* **PROBLEM STATEMENT**:
Should the word "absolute" occur in a line of the records, copy that line.

* **INFORMATION**:
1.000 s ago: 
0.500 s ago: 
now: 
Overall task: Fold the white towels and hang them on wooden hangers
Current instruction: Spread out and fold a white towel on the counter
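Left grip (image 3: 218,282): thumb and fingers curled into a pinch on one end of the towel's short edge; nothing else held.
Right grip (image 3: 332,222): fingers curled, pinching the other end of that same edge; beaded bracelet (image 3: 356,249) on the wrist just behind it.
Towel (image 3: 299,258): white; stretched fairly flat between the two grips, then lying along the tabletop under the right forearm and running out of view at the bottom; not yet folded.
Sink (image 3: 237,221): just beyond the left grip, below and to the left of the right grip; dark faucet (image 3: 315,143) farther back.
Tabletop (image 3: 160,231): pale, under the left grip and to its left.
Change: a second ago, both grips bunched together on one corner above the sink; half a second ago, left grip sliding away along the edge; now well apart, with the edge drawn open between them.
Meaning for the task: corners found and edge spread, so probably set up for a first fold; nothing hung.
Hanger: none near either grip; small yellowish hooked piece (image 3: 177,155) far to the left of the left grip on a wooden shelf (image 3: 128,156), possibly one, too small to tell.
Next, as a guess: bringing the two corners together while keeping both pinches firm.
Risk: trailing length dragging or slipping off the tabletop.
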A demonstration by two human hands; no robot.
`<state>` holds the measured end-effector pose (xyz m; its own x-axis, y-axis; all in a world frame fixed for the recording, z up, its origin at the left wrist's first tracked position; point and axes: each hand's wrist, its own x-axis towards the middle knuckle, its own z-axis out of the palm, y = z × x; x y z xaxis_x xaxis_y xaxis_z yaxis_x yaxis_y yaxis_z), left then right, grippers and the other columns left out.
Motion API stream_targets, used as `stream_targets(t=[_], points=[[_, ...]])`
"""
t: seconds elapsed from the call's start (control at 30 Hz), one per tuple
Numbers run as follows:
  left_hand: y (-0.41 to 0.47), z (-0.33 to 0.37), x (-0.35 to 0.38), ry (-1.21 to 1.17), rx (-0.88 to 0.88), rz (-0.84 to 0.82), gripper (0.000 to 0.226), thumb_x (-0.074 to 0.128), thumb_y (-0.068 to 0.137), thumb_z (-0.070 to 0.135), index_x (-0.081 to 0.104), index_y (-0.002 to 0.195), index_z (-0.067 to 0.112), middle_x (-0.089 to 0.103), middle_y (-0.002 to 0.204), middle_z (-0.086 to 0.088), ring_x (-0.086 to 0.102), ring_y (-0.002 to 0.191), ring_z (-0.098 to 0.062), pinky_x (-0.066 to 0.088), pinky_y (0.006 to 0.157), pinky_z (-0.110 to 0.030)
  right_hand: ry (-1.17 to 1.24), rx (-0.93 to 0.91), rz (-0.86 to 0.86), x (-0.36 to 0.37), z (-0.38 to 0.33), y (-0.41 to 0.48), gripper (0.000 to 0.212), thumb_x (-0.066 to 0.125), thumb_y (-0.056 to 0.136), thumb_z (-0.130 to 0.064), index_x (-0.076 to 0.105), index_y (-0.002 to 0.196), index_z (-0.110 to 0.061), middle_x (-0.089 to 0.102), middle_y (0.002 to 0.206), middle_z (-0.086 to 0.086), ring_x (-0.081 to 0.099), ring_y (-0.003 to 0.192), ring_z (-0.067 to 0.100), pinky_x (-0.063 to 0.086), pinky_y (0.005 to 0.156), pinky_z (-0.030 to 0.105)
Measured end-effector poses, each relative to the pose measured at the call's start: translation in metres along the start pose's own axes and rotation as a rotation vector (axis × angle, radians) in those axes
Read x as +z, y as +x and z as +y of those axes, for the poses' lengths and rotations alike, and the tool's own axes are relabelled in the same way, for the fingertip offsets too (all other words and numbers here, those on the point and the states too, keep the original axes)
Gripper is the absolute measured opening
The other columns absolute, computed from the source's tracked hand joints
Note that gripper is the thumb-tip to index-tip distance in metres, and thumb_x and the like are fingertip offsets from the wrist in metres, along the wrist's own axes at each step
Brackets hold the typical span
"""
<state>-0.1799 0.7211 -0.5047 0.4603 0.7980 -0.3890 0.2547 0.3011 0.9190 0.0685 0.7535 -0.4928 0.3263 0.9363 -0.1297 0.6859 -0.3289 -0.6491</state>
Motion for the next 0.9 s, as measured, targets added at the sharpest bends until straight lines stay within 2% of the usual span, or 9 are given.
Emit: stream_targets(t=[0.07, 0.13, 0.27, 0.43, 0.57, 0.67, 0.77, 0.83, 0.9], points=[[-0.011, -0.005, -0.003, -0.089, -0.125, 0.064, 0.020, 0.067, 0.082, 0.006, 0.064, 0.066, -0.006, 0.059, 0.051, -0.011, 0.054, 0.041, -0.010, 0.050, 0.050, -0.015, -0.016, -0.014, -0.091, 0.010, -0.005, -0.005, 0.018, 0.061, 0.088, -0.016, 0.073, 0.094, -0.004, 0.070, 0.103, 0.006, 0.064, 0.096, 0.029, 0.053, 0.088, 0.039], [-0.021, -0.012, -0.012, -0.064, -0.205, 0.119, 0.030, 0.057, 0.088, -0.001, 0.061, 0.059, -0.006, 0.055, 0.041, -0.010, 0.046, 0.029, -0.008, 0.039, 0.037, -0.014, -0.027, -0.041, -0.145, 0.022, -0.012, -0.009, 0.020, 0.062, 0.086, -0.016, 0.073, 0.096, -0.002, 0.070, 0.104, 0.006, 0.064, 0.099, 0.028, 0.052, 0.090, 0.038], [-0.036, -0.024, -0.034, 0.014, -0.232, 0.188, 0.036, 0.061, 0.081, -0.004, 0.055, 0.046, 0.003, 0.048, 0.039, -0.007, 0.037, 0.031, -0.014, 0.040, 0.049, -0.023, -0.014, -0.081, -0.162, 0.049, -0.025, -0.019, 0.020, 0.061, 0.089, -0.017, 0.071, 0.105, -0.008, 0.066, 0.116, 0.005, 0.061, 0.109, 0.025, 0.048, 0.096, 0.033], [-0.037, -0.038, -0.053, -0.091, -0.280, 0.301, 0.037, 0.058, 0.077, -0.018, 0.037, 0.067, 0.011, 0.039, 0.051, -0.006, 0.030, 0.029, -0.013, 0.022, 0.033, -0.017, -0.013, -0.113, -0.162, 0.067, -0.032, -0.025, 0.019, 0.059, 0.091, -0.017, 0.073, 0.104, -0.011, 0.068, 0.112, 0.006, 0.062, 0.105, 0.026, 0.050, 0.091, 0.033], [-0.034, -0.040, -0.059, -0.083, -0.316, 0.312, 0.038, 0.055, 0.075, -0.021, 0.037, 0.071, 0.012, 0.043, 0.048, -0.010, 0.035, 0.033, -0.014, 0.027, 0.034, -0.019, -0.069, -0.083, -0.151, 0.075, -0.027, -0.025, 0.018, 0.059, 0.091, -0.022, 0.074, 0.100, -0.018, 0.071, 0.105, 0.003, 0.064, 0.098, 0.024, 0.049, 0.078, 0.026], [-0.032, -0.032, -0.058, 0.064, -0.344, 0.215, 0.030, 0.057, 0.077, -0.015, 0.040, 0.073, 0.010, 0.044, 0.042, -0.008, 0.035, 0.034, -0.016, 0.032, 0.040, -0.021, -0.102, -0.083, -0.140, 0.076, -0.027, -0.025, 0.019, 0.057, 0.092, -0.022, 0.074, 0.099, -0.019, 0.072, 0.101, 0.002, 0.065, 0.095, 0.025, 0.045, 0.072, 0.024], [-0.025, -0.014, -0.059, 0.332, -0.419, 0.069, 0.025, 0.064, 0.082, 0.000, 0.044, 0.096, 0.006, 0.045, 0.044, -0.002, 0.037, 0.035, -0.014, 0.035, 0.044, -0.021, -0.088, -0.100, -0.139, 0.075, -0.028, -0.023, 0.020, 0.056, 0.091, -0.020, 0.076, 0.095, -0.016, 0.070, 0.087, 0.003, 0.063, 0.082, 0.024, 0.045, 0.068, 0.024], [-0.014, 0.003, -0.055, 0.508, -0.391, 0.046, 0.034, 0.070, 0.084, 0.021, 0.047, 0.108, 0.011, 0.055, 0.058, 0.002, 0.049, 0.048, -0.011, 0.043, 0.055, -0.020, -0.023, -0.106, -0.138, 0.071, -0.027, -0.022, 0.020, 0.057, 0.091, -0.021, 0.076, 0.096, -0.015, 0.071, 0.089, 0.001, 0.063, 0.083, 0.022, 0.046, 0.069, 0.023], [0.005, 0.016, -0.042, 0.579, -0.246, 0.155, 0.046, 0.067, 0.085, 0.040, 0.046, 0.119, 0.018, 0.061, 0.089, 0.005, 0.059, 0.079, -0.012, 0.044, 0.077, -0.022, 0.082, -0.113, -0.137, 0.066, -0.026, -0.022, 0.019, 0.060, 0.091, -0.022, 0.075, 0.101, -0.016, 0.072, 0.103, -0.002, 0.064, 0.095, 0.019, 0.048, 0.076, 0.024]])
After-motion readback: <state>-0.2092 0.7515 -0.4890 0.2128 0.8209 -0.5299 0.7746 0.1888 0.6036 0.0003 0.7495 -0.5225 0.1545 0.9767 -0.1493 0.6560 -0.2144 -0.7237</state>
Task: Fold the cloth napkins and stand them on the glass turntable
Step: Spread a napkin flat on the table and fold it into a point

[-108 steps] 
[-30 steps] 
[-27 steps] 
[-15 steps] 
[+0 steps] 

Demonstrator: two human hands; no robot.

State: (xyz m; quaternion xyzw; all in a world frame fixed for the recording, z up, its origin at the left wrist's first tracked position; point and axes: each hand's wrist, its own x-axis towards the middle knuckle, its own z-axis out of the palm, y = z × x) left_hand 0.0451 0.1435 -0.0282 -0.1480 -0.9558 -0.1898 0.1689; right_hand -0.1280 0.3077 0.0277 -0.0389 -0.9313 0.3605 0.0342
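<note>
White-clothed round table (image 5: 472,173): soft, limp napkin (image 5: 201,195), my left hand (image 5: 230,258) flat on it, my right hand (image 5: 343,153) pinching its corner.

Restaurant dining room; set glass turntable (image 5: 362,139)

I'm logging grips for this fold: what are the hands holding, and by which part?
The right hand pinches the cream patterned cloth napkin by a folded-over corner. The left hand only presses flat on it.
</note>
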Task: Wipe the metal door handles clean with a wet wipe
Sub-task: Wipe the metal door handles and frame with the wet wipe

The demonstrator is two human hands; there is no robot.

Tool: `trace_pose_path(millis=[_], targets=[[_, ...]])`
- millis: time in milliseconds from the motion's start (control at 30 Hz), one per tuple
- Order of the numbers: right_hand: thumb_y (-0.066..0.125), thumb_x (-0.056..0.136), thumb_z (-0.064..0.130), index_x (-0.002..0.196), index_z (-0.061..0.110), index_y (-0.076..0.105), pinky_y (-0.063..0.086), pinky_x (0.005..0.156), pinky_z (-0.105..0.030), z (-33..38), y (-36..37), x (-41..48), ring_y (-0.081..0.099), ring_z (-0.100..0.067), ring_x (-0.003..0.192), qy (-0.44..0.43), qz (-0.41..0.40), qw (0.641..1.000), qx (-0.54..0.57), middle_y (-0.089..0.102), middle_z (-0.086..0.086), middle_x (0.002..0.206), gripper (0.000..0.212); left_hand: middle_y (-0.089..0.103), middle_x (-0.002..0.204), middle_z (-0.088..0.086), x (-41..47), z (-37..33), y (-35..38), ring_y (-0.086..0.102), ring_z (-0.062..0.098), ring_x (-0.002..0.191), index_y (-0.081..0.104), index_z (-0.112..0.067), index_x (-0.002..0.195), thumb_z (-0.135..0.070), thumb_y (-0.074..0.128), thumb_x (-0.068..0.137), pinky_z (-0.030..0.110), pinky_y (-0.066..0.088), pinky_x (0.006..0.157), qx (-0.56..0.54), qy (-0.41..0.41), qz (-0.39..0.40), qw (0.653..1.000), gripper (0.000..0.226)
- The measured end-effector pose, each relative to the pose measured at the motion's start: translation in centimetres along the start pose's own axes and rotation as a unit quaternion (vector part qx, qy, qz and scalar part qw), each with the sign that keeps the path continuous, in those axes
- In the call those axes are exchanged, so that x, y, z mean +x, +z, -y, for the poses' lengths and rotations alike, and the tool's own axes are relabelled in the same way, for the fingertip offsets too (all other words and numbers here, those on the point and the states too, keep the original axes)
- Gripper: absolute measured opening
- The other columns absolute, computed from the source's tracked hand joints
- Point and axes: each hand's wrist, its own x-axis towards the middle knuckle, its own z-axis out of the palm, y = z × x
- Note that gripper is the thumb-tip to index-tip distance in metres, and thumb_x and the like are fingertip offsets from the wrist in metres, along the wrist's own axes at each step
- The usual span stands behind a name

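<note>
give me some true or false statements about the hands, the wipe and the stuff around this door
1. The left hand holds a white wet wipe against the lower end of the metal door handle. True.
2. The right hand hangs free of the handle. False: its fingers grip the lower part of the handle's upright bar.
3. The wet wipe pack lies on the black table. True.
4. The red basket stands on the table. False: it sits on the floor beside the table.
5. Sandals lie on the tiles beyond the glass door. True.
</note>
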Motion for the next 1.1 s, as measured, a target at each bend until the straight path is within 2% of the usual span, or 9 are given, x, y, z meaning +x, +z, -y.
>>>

* **ANSWER BOX**:
Gripper is the absolute measured opening
The other columns absolute, computed from the source's tracked hand joints
- Gripper: absolute measured opening
- The other columns absolute, computed from the source's tracked hand joints

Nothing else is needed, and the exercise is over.